What you have to do:
An exact copy of all the data below is needed, without its pictures.

====== Information supplied ======

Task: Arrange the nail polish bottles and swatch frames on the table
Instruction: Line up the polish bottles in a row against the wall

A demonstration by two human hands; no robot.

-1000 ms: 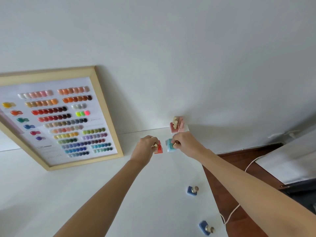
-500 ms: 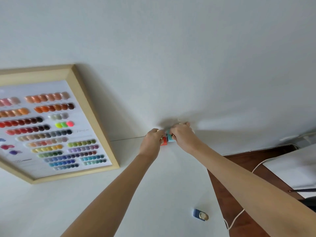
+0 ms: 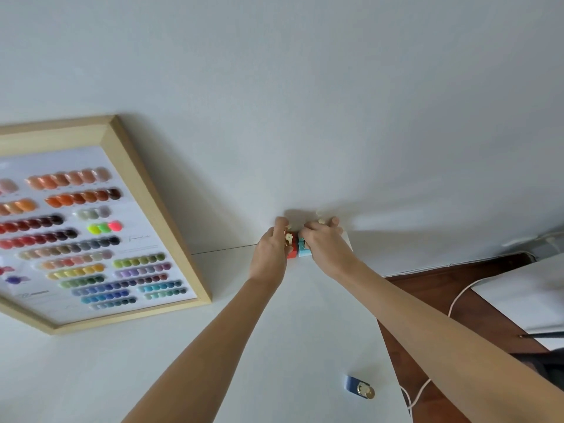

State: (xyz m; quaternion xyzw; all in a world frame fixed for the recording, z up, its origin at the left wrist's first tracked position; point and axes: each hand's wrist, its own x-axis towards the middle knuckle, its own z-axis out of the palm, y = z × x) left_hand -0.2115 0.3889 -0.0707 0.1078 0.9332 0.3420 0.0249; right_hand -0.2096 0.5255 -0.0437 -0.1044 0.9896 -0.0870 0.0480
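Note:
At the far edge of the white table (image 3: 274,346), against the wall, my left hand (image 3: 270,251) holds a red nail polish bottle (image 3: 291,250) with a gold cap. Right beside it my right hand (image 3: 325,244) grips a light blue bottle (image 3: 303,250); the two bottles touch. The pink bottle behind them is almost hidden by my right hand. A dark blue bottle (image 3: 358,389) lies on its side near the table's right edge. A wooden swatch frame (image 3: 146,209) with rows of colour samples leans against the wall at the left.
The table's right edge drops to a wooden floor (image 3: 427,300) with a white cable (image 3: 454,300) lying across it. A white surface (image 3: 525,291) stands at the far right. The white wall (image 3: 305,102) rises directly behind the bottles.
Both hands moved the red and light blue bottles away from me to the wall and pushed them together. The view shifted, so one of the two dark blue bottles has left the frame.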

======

Problem solution:
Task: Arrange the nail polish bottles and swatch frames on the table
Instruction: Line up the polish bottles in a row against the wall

A demonstration by two human hands; no robot.

-1000 ms: 
-500 ms: 
+0 ms: 

State: (xyz m; quaternion xyzw; all in a world frame fixed for the recording, z up, its origin at the left wrist's first tracked position; point and axes: each hand's wrist, its own x-axis towards the middle knuckle, its own z-axis out of the palm, y = z × x) left_hand -0.2115 0.3889 -0.0707 0.1078 0.9332 0.3420 0.0249; right_hand -0.2096 0.5255 -0.0437 -0.1044 0.9896 -0.0870 0.0480
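Note:
At the far edge of the white table (image 3: 274,346), against the wall, my left hand (image 3: 270,251) holds a red nail polish bottle (image 3: 291,250) with a gold cap. Right beside it my right hand (image 3: 325,244) grips a light blue bottle (image 3: 303,250); the two bottles touch. The pink bottle behind them is almost hidden by my right hand. A dark blue bottle (image 3: 358,389) lies on its side near the table's right edge. A wooden swatch frame (image 3: 146,209) with rows of colour samples leans against the wall at the left.
The table's right edge drops to a wooden floor (image 3: 427,300) with a white cable (image 3: 454,300) lying across it. A white surface (image 3: 525,291) stands at the far right. The white wall (image 3: 305,102) rises directly behind the bottles.
Both hands moved the red and light blue bottles away from me to the wall and pushed them together. The view shifted, so one of the two dark blue bottles has left the frame.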

That concludes the answer to the exercise.